Intégration des services médicaux aux services des CPAM et risques pour l’indépendance professionnelle
et le secret médical.
Cher Confrère, Monsieur,
Suite à notre échange de juillet 2024, nous avions exprimé notre ferme opposition à tout projet qui entraînerait un changement d’employeur pour les praticiens-conseils, nous plaçant ainsi sous l’autorité directe des CPAM. Aujourd’hui, nous réitérons nos inquiétudes, car le projet transmis par la CNAM confirme ce scénario, et va même plus loin en prévoyant la disparition de la direction du Service Médical à l’horizon 2026.
Nous souhaitons attirer votre attention sur deux points fondamentaux remis en cause par cette réforme :
1. L’indépendance technique des praticiens-conseils
Le projet prévoit que les praticiens-conseils soient directement rattachés aux CPAM, avec un lien de subordination au directeur de la CPAM, responsable de leur évaluation et de leur avancement. Ce lien direct remet en cause notre indépendance professionnelle, essentielle pour garantir l’impartialité de nos décisions, en particulier vis-à-vis de nos confrères libéraux.
De plus, en phase 2 du projet, la dissolution complète de la direction du Service Médical est envisagée. À partir de 2026, les praticiens-conseils seront intégrés aux services des CPAM sans qu’une direction médicale spécifique soit maintenue pour organiser, évaluer et fédérer les praticiens-conseils. La disparition d’une telle entité, créée par les ordonnances de 1945, est profondément préoccupante.
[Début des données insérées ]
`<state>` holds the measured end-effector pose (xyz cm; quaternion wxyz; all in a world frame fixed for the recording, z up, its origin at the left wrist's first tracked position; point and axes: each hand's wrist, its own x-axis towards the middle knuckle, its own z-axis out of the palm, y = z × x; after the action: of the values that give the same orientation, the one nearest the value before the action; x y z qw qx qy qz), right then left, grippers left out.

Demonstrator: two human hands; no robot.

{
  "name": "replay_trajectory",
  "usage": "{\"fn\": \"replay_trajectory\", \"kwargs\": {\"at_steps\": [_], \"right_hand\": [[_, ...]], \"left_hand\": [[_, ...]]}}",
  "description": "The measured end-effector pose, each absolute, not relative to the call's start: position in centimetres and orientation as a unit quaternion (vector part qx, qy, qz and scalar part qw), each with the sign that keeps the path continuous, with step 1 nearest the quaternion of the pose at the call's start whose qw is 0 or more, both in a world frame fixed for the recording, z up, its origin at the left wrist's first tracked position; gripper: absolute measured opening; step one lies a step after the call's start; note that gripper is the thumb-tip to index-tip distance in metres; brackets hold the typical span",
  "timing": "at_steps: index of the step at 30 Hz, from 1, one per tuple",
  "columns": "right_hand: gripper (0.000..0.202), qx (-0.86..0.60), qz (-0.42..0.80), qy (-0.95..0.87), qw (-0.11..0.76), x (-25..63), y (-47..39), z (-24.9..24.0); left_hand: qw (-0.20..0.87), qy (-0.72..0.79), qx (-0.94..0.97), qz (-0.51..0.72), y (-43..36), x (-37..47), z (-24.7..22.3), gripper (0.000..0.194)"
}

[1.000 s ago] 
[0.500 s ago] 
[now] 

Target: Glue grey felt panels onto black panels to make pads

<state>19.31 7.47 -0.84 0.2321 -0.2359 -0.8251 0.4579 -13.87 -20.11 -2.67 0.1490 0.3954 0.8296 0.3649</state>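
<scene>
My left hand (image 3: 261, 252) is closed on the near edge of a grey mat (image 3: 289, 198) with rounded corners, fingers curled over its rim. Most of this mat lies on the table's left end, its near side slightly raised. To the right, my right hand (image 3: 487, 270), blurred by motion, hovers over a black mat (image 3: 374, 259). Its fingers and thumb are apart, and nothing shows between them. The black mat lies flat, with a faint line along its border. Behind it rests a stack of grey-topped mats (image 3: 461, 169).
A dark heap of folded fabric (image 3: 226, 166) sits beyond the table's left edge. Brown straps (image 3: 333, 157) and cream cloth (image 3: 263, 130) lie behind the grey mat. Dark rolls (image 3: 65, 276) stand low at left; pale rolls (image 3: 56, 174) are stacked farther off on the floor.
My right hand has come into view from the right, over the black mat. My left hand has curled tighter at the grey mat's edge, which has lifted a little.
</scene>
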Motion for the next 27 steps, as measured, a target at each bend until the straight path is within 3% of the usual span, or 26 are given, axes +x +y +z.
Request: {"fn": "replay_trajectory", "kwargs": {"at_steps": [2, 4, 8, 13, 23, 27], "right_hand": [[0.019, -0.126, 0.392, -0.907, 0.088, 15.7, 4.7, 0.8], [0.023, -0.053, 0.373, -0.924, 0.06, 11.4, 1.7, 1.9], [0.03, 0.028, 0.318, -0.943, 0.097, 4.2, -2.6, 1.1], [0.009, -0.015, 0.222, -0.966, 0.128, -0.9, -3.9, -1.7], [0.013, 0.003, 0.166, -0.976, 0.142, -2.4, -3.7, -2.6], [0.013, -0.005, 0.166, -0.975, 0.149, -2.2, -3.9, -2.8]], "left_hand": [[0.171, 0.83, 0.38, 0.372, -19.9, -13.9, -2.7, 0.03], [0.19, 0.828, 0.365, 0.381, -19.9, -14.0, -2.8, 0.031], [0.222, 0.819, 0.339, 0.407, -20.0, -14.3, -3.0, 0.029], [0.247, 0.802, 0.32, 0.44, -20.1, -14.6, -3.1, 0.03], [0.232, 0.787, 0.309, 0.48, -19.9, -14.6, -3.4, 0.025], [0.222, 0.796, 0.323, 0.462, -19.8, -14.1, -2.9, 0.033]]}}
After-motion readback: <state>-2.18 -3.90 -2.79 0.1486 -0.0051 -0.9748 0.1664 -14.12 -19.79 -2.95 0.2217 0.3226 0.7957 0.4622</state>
La jurisprudence est pourtant claire sur la question de l’indépendance technique des praticiens conseils :
• Conseil d’État N° 342699 : « Les praticiens-conseils appartiennent à un corps autonome, dont les conditions de nomination et d’avancement garantissent leur indépendance à l’égard des caisses de sécurité sociale. »
• Cour d’appel de Toulouse, 17 mars 2008 : « Le contrôle médical est un service national extérieur aux Caisses primaires d’assurance maladie et par essence indépendant de celles-ci. »
Toute atteinte à cette indépendance fragiliserait la crédibilité des praticiens-conseils, notamment dans le cadre des recours contre tiers, où notre impartialité est essentielle pour que nos attestations soient recevables devant les tribunaux.
2. Garantie de préservation du secret médical
Le projet met également en péril le secret médical, en particulier lors de la phase 2, où les missions des praticiens-conseils seront dissoutes dans les différents services des CPAM. Il est précisé que ces missions seront exercées dans une approche médico-administrative, par délégation du directeur médical.
Cela signifie-t-il que tous les personnels des CPAM, soit potentiellement plus de 80 000 salariés, y compris des CDD, pourraient devenir dépositaires du secret médical par cette délégation ? Cette perspective nous semble inacceptable et incompatible avec les exigences de confidentialité et de respect des données médicales.
Ce projet de transformation avec toutes les conséquences qu’il génère nous semble inapproprié d’autant plus qu’il n’apporte pas de solution concrète aux problèmes soulevés par l’IGAS, comme l’insuffisance des outils à disposition des praticiens-conseils, ou l’utilisation des ressources médicales sur des missions à faible valeur ajoutée.
Ce projet, en l’état, représente un morcellement du Service Médical sans vision à moyen ou long terme, avec pour seul objectif apparent la réalisation d’économies d’échelle. Une telle transformation risque d’affaiblir notre rôle de service public, pourtant clairement défini par les articles L.315-1 et suivants du Code de la Sécurité Sociale, et d’entraîner des conséquences néfastes pour les assurés, les professionnels de santé, les praticiens-conseils, et l’Assurance Maladie elle-même.
Nous souhaiterions obtenir un rendez-vous dans les plus brefs délais, afin d’obtenir des recommandations de votre part sur les points suivants :
• Comment garantir le secret médical lorsque les praticiens-conseils seront intégrés dans des services administratifs des CPAM, aux côtés de personnels non médicaux ? Comment peuvent-ils exercer leurs missions dans les mêmes locaux que ces personnels ?
• L’indépendance technique des médecins-conseils, inscrite dans le Code de déontologie, peut-elle être assurée dans un cadre où leur activité sera directement liée à des objectifs comptables des directeurs de CPAM ?
Notre rencontre serait ainsi l’occasion de discuter de ces questions et d’envisager les démarches à suivre pour protéger notre indépendance professionnelle et le secret médical.
Ce projet, transmis il y a 8 jours par la CNAM, sera présenté au CSEC (comité central entreprise) le 03/10/2024 pour information et en consultation le 07/11/2024. Nous vous invitons à lire particulièrement les pages 5 et 6 du document joint.
Dans l’attente de votre retour, nous vous prions d’agréer, Monsieur, l’expression de nos salutations les plus confraternelles.